Ultimately, this case stands for the point that an MPN is, unfortunately, not a static thing but a creature that changes and grows this the seasons.  In order to retain the protections of the MPN, much like retaining the protection of a camp-fire in the outdoors, the MPN must be fed and tended to with regular maintenance.

If State Compensation Insurance Fund can restrict its doctors’ abilities to prescribe compound drugs, perhaps a contract clause regarding notification should be included as well?

When an MPN doctor stops accepting workers’ compensation patients, that doctor should notify the insurer so that a replacement doctor could be found while other doctors are still accepting workers’ compensation patients.

Even with this limitation, MPNs remain a great tool for protecting the applicant from unnecessary treatment and overmedication while also protecting the insurer’s reserves from being sucked dry.  But, as with all great things in life, their continued benefits require continued vigilance.

Categories: Medical Provider Network Tags:

On weekday desk-jocks and weekend furniture movers

July 18th, 2011 No comments

In California Workers’ Compensation law, there are a few  un-insurable area.  One of them is Labor Code § 132a – discrimination against an employee for filing a workers’ compensation claim.

Sometimes, however, the workers’ compensation claim provides the context for the employer’s action, but not the reason.

In a recent case, Sandoval v. WCAB (2011), Sixth District Court of Appeals denied applicant’s Petition for Writ of Review.

Applicant claimed to have sustained an injury to his back while working as a delivery driver and was put on modified duty riding a desk.  Someone saw him moving an object beyond his stated restrictions and the employer retained an investigator firm to gather sub-rosa videos.  The videos showed applicant moving heavy furniture on his weekends.

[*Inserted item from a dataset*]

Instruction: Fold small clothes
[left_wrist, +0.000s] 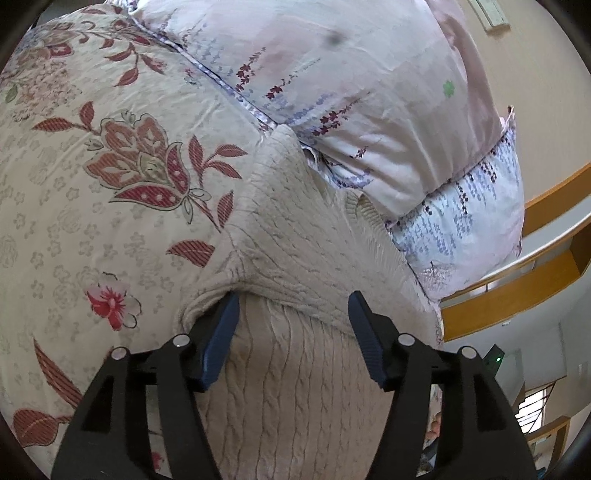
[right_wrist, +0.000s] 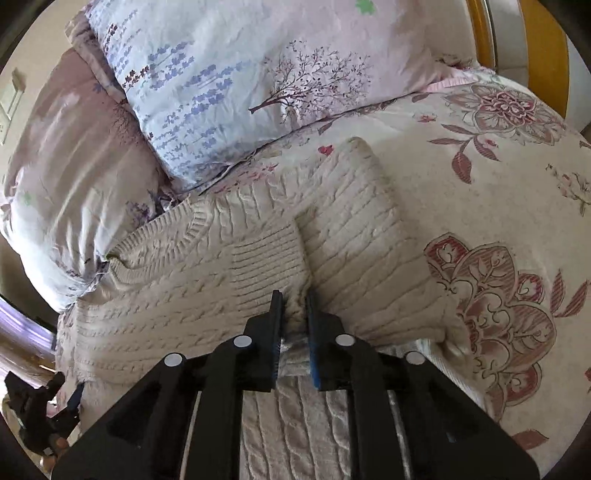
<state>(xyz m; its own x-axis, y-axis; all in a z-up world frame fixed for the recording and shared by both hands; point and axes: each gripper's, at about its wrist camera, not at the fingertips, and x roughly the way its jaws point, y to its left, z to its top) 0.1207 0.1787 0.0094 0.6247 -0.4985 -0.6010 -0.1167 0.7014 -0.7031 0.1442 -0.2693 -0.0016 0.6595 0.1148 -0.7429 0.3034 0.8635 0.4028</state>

Naturally, the employer fired him.  The 132a claim was the result.  The Workers’ Compensation Judge found for the applicant, reasoning that the proper course of action would have been to bring the videos to the treating physician.

Just a thought: the employer can comprehend the physician-imposed work restrictions enough to assign a job within limited duties, but somehow can’t recognize when the worker is going beyond those restrictions?

The Workers’ Compensation Appeals Board granted defendant’s petition for reconsideration.  The worker was fired because the employer subjectively thought him a liar, and the evidence supports this reason as more than just a pretext.  In fact, the WCAB reasoned that “whether [defendant’s perception of applicant as a liar] was correct is immaterial for our purposes, so long as it was sincere.”

The lesson in this?  The employer is not stuck with a worker who is lying – if something, anything, seems fishy about the employee, don’t hesitate to retain a private investigator service.

Sub-rosa saved UPS (the employer) from having to accommodate someone who, from all appearances, was not the most trust-worthy, nor the least opportunistic, employee.